Even though in MiniJava some keywords are reserved, Jasmin has its own keywords. Some Jasmin implementations consider those as reserved, some do not. Typical examples are keywords such as field
or class
. In the Spoofax implementation, we do not reserve these, but other Jasmin implementations might do, particularly if they may not have the latest updates (Debian for example). See StackOverflow for more information about this.
Challenges are meant to distinguish excellent solutions from good solutions. Typically, they are less guided and require more investigation and programming skills.
Real-world compilers like the JDT place generated code in designated directories, such as bin/
or src-gen/
. Implement a similar behaviour for your MiniJava compiler. Make sure you can handle classes with the same name from different programs and files with the same name from different directories.
The following strategies deal with directories:
<file-exists ; filemode ; isdir> path
succeeds ifpath
is a path to an existing directory in the file system.<mkdir> path
creates a new directory.
Real-world compilers like the JDT generate code silently in the background. Implement a similar behaviour, using Spoofax's on-save
builder. In your main Stratego file, change editor-save
to run your compiler: editor-save = where(analysis-save-default(|<language>)); generate-java-class-files
. editor-save
has the same input interface as a builder, but the output should be None()

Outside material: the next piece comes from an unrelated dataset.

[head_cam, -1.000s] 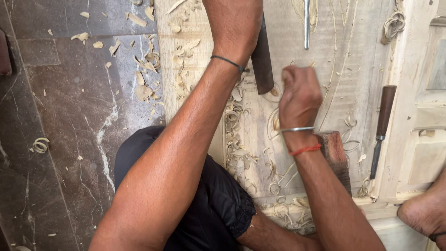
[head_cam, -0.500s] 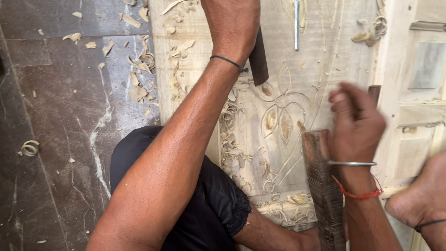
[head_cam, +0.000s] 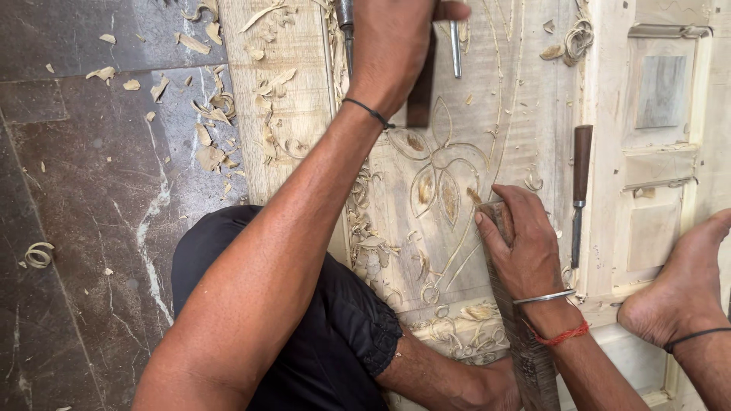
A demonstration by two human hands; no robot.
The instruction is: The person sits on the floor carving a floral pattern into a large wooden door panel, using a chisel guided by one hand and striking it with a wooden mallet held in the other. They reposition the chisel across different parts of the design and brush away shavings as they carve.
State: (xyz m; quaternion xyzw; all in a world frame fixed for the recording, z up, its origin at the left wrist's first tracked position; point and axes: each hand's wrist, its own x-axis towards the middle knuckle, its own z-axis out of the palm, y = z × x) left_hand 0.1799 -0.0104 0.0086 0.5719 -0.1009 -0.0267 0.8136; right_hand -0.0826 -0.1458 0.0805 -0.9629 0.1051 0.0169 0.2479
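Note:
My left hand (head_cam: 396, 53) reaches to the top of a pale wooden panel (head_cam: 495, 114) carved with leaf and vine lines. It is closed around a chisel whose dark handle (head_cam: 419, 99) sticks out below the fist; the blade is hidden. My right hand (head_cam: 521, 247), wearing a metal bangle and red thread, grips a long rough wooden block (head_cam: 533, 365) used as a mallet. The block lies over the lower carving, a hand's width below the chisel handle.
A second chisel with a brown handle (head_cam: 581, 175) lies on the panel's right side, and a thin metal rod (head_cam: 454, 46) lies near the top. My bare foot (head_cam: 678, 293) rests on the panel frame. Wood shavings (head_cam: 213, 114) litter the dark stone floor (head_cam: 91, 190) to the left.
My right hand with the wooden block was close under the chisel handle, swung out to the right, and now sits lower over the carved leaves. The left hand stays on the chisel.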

. This means that you cannot return a (filename, result)
tuple like a normal builder, but need to write to a file yourself.
Implement a strategy write-file
that rewrites a pair of file name and file content to itself. As a side effect, this strategy should create (if necessary) and write a file. These strategies might be useful:
<fopen> (filename, "w")
opens a file for writing and gives you a file descriptor of the open file.<fputs> (content, filedescriptor)
writes to a file.<fclose> filedescriptor
closes a file.<refresh-workspace-file> filename
refreshes a file in the Eclipse workspace.
Add a builder that runs a MiniJava program by running the main method from the generated class file.